▶ **INFORMATION PROVIDED**:
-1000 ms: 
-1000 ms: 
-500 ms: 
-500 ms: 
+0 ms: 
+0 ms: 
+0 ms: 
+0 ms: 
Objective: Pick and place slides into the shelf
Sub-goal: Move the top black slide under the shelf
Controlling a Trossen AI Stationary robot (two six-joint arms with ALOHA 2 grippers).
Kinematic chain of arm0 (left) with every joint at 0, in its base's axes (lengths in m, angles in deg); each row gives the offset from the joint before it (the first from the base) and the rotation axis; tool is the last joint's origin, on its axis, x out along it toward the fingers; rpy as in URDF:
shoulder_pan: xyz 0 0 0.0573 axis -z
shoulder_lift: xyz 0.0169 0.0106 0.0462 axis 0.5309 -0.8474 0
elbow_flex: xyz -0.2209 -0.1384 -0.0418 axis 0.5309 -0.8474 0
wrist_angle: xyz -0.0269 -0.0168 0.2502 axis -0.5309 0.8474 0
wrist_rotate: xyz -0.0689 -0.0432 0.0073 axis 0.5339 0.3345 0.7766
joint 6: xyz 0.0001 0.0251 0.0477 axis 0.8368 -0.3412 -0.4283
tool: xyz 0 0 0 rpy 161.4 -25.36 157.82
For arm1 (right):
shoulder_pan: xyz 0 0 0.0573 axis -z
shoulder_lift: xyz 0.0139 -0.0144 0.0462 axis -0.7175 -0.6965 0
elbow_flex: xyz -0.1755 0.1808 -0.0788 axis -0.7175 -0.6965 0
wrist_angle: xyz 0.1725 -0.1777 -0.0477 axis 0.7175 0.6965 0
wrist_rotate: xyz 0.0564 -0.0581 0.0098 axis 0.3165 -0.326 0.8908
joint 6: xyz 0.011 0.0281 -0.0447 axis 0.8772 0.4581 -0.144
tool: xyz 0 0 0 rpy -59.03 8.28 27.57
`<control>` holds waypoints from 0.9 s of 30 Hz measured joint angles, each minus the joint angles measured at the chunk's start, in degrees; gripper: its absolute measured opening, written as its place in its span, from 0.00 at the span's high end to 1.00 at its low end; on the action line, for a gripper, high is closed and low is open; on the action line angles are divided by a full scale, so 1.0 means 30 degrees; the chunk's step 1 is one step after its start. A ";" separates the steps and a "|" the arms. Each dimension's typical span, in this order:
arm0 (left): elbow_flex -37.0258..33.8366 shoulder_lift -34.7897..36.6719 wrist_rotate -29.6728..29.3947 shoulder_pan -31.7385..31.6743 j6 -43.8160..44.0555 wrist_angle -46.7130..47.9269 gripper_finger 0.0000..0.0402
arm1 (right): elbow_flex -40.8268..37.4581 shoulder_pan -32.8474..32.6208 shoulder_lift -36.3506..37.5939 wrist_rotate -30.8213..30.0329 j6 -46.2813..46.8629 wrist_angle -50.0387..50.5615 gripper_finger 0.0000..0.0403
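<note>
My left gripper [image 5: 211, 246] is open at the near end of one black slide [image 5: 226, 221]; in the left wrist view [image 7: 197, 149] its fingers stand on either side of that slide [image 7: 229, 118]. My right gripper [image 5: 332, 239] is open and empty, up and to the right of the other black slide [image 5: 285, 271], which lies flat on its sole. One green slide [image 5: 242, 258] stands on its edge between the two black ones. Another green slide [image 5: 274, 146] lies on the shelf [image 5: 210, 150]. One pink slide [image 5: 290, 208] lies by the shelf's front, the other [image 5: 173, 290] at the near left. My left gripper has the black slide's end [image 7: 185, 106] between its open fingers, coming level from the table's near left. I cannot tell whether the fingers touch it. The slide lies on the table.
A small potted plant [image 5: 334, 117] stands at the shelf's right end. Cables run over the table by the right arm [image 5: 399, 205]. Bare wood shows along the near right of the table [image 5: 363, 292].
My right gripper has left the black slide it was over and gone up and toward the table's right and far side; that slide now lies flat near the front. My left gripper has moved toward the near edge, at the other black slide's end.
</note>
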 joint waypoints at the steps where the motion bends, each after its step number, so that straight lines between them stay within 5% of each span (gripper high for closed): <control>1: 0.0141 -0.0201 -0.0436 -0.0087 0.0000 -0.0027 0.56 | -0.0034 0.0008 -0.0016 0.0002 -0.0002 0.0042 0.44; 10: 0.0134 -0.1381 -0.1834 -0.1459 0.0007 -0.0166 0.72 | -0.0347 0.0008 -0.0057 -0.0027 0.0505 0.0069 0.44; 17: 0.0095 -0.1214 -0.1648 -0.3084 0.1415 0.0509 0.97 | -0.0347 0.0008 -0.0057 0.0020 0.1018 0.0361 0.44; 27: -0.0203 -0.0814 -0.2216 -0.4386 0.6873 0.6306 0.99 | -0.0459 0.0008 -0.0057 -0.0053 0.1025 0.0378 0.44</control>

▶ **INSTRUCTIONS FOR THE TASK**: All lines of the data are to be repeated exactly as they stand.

▶ **ANSWER SECTION**:
-1000 ms: 
-1000 ms: 
-500 ms: 
-500 ms: 
+0 ms: 
+0 ms: 
+0 ms: 
+0 ms: 
Objective: Pick and place slides into the shelf
Sub-goal: Move the top black slide under the shelf
Controlling a Trossen AI Stationary robot (two six-joint arms with ALOHA 2 grippers).
Kinematic chain of arm0 (left) with every joint at 0, in its base's axes (lengths in m, angles in deg); each row gives the offset from the joint before it (the first from the base) and the rotation axis; tool is the last joint's origin, on its axis, x out along it toward the fingers; rpy as in URDF:
shoulder_pan: xyz 0 0 0.0573 axis -z
shoulder_lift: xyz 0.0169 0.0106 0.0462 axis 0.5309 -0.8474 0
elbow_flex: xyz -0.2209 -0.1384 -0.0418 axis 0.5309 -0.8474 0
wrist_angle: xyz -0.0269 -0.0168 0.2502 axis -0.5309 0.8474 0
wrist_rotate: xyz -0.0689 -0.0432 0.0073 axis 0.5339 0.3345 0.7766
joint 6: xyz 0.0001 0.0251 0.0477 axis 0.8368 -0.3412 -0.4283
tool: xyz 0 0 0 rpy 161.4 -25.36 157.82
For arm1 (right):
shoulder_pan: xyz 0 0 0.0573 axis -z
shoulder_lift: xyz 0.0139 -0.0144 0.0462 axis -0.7175 -0.6965 0
elbow_flex: xyz -0.1755 0.1808 -0.0788 axis -0.7175 -0.6965 0
wrist_angle: xyz 0.1725 -0.1777 -0.0477 axis 0.7175 0.6965 0
wrist_rotate: xyz 0.0564 -0.0581 0.0098 axis 0.3165 -0.326 0.8908
joint 6: xyz 0.011 0.0281 -0.0447 axis 0.8772 0.4581 -0.144
tool: xyz 0 0 0 rpy -59.03 8.28 27.57
`<control>` holds waypoints from 0.9 s of 30 Hz measured joint angles, each minus the joint angles measured at the chunk's start, in degrees; gripper: its absolute measured opening, written as its place in its span, from 0.00 at the span's high end to 1.00 at its low end; on the action line, for a gripper, high is closed and low is open; on the action line angles are divided by a full scale, so 1.0 means 30 degrees; the chunk's step 1 is one step after its start. A ";" separates the steps and a "|" the arms. Each dimension's typical span, in this order:
arm0 (left): elbow_flex -37.0258..33.8366 shoulder_lift -34.7897..36.6719 wrist_rotate -29.6728..29.3947 shoulder_pan -31.7385..31.6743 j6 -43.8160..44.0555 wrist_angle -46.7130..47.9269 gripper_finger 0.0000..0.0402
arm1 (right): elbow_flex -40.8268..37.4581 shoulder_pan -32.8474..32.6208 shoulder_lift -36.3506..37.5939 wrist_rotate -30.8213..30.0329 j6 -46.2813..46.8629 wrist_angle -50.0387..50.5615 gripper_finger 0.0000..0.0403
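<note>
My left gripper [image 5: 211, 246] is open at the near end of one black slide [image 5: 226, 221]; in the left wrist view [image 7: 197, 149] its fingers stand on either side of that slide [image 7: 229, 118]. My right gripper [image 5: 332, 239] is open and empty, up and to the right of the other black slide [image 5: 285, 271], which lies flat on its sole. One green slide [image 5: 242, 258] stands on its edge between the two black ones. Another green slide [image 5: 274, 146] lies on the shelf [image 5: 210, 150]. One pink slide [image 5: 290, 208] lies by the shelf's front, the other [image 5: 173, 290] at the near left. My left gripper has the black slide's end [image 7: 185, 106] between its open fingers, coming level from the table's near left. I cannot tell whether the fingers touch it. The slide lies on the table.
A small potted plant [image 5: 334, 117] stands at the shelf's right end. Cables run over the table by the right arm [image 5: 399, 205]. Bare wood shows along the near right of the table [image 5: 363, 292].
My right gripper has left the black slide it was over and gone up and toward the table's right and far side; that slide now lies flat near the front. My left gripper has moved toward the near edge, at the other black slide's end.
</note>
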 joint waypoints at the steps where the motion bends, each after its step number, so that straight lines between them stay within 5% of each span (gripper high for closed): <control>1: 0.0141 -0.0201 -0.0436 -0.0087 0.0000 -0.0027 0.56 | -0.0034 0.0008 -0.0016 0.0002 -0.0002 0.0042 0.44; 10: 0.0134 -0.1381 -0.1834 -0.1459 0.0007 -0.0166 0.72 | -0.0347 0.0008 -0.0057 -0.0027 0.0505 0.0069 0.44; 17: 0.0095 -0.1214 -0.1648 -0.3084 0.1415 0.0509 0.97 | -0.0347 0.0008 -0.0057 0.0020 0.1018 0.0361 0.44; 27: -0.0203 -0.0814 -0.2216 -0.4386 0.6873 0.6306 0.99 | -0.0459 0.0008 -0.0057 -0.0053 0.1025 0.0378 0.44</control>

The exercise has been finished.